Unsurprisingly, these services rely heavily on technology to be successful.

“The technology ranges from devices that track the most basic physiological measurements, such as blood glucose, blood pressure and weight,” Havasy says. “Tablet devices were a real breakthrough. They allowed patients to talk to providers about qualitative symptoms, which may be equally or more predictive than physical measurements.”

The Focus on Health Equity and Quality with At-Home Acute Care

UMass Memorial Health cares for predominantly medically underserved populations in central Massachusetts, Michaelidis says, so designing the program for health equity from the start was critical for success.

So far, the outcomes have been excellent. “We’ve served about 1,500 patients since we took in our first patient in August 2021,” he adds.

Within the first two years of the program, there was an 80 percent to 90 percent drop in patients transferring to nursing homes after a hospital-at-home stay, according to a report by The Boston Globe.
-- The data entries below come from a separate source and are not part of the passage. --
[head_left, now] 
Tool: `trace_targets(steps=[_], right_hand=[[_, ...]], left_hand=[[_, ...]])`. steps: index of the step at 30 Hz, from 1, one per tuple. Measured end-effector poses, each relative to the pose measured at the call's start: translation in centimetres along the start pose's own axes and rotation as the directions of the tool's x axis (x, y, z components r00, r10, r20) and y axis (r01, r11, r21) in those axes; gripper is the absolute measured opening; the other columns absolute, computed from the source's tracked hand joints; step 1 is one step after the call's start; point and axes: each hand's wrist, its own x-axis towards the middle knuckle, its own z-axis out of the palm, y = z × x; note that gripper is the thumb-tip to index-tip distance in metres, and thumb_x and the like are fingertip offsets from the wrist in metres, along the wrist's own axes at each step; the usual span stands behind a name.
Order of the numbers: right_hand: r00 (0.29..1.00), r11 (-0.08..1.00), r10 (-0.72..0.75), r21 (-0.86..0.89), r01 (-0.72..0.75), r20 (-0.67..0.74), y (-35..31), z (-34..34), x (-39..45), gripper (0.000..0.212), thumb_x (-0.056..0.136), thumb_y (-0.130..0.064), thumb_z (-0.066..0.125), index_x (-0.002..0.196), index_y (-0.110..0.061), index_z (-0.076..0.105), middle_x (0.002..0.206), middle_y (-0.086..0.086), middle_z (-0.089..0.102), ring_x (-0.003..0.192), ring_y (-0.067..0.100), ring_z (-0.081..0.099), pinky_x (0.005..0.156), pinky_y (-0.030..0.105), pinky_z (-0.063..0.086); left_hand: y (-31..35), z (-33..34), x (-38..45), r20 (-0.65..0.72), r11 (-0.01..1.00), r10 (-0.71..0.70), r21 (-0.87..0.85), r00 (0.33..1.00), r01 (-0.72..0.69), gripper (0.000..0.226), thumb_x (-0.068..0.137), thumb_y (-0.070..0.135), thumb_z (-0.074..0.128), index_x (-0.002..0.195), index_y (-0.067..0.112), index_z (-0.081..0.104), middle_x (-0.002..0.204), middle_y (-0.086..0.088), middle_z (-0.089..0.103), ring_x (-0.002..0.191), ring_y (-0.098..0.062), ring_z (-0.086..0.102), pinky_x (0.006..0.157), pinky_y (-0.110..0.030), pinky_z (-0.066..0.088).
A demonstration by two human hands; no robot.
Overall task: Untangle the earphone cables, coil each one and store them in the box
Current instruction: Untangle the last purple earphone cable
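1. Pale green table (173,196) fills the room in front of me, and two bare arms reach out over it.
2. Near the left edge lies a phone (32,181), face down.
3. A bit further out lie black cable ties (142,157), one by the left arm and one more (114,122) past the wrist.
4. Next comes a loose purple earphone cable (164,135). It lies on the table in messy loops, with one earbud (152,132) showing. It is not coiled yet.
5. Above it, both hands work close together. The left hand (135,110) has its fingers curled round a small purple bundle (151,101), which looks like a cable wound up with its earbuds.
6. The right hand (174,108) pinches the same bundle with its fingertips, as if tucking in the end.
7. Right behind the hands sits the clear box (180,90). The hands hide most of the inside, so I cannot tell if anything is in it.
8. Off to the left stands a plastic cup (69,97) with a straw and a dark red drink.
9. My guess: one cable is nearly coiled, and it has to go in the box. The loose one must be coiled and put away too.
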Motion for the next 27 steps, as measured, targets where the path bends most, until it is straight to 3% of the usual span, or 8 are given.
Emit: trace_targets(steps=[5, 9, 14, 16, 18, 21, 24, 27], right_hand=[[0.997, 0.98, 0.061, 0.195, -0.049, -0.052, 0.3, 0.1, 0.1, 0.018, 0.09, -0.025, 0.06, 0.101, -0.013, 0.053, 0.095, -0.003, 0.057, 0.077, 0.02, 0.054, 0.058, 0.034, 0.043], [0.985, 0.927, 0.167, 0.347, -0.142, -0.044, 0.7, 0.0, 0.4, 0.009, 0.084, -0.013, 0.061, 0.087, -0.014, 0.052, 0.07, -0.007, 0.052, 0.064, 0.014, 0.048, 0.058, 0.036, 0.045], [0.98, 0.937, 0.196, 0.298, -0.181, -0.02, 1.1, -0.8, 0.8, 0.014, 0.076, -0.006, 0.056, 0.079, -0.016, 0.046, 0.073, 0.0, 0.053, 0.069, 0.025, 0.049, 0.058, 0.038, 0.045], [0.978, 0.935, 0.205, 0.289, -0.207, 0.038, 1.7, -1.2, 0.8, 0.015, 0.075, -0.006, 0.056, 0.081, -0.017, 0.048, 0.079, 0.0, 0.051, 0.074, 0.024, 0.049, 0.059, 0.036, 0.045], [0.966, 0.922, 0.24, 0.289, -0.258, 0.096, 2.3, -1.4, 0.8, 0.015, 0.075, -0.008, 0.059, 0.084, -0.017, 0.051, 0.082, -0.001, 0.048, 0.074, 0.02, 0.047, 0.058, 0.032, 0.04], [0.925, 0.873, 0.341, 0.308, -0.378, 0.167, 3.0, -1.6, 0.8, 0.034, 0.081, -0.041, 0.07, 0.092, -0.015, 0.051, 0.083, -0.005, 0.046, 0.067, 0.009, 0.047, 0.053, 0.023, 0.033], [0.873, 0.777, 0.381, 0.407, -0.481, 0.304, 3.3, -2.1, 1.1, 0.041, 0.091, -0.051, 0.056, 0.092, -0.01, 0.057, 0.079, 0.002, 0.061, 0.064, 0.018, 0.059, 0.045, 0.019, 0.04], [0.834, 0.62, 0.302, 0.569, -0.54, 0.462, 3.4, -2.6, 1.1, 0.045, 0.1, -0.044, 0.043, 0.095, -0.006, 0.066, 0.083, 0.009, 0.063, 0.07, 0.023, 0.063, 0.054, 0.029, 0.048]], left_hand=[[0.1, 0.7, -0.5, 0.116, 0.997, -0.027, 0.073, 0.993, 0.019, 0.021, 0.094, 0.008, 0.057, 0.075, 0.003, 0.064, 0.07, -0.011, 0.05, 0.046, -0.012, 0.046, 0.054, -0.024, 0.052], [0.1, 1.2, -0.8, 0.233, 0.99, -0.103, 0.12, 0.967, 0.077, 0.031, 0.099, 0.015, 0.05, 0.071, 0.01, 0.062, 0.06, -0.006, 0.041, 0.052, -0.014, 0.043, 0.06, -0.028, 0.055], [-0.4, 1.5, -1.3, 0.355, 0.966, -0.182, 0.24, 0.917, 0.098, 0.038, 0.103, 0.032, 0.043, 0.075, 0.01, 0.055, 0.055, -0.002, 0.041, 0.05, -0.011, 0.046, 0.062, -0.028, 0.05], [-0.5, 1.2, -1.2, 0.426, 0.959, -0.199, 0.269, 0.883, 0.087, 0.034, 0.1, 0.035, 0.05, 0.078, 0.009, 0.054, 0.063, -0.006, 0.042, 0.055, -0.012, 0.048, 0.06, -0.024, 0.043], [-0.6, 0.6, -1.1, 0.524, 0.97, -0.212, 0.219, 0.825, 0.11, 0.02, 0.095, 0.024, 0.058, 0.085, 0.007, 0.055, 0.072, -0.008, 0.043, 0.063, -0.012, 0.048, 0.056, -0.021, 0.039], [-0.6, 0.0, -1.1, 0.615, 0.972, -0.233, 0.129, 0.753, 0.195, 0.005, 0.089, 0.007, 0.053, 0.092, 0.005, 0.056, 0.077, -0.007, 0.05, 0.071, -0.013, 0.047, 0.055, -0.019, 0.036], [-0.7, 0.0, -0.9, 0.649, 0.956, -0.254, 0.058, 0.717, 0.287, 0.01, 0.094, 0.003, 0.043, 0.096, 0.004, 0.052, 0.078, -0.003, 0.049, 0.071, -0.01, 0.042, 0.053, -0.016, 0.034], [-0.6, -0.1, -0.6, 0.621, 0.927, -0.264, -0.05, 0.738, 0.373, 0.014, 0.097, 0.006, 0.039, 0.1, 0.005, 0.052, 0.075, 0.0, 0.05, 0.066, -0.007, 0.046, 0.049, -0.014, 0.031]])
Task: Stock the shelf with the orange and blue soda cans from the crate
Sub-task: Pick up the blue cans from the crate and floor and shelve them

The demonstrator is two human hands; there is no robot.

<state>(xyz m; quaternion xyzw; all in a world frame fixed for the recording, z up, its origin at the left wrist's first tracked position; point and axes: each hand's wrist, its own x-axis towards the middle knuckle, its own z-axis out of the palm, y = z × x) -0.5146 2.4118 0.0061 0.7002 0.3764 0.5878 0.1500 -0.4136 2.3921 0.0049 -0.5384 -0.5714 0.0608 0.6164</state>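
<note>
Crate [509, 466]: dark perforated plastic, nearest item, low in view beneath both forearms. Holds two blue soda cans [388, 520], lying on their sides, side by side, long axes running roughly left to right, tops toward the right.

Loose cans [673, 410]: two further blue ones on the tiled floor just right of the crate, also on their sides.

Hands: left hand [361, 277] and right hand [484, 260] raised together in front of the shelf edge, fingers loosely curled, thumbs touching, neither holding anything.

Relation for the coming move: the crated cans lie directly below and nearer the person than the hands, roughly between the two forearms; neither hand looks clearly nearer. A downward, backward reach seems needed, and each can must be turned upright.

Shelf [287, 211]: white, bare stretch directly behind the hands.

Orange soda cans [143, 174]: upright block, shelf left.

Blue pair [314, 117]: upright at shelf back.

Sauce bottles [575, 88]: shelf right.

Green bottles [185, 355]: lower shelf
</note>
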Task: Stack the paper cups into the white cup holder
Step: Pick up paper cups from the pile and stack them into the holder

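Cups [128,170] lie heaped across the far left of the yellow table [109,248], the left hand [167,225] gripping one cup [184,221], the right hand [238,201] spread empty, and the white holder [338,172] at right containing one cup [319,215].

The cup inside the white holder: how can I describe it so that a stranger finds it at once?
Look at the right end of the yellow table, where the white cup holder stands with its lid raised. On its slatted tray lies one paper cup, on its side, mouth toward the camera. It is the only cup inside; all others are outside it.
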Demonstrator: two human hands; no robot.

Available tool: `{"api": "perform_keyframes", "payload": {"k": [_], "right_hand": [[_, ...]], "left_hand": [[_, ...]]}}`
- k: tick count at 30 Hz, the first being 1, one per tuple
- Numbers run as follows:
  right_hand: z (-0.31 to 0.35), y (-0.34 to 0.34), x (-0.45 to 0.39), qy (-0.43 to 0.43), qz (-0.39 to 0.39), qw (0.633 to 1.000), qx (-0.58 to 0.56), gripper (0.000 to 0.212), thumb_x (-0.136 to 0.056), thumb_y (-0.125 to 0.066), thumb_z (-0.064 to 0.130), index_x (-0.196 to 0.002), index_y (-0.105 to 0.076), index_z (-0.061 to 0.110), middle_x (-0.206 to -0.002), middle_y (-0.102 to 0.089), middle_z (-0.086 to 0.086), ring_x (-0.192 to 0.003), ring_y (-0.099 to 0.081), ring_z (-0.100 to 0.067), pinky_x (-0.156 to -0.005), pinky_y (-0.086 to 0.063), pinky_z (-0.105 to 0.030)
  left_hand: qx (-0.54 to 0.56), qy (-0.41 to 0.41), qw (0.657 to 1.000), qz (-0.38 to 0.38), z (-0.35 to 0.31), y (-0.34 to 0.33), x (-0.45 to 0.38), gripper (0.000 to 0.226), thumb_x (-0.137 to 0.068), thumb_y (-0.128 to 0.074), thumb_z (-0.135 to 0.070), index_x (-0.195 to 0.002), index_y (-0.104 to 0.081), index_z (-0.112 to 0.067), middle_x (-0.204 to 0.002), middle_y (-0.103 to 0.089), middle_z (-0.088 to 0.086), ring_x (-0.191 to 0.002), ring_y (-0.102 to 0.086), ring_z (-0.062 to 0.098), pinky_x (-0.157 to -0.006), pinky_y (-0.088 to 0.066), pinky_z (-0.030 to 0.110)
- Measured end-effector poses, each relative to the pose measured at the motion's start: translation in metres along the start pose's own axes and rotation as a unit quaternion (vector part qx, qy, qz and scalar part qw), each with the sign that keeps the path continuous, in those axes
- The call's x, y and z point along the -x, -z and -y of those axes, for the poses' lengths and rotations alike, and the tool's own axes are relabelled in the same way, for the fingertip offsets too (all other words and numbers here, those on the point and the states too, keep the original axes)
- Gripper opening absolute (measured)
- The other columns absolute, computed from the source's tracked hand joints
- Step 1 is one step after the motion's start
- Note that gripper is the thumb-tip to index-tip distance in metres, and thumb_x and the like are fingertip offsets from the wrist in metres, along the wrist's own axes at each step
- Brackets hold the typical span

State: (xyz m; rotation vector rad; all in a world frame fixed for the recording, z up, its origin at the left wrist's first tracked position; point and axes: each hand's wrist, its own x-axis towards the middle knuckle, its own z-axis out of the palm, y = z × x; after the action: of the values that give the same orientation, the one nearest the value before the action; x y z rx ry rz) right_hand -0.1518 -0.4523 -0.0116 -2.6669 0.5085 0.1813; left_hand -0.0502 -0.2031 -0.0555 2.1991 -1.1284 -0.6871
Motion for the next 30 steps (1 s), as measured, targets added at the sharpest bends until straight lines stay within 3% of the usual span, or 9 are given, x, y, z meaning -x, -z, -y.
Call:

The program also found that patients were more satisfied and had lower mortality and hospital readmission rates than patients admitted to the brick-and-mortar hospital.

Once a brief survey helps determine that a patient candidate is a good fit for the program, the patient is transferred to his or her home and met by members of a dedicated mobile nursing team that sets up tablet and health monitoring devices (and a Wi-Fi hotspot, if needed) that are used for telehealth visits.

“Patients have instant access to their care team 24/7,” Michaelidis says. “There’s an ‘I need help’ button on the tablet that connects with a nurse right away, and medical professionals can be at the home in minutes.”

DISCOVER: What’s the future of at-home acute care?

Armbands with sensors transmit heart rate, oxygen level, respiratory rate and skin temperature, which are all continuously monitored in the background by a virtual nursing team.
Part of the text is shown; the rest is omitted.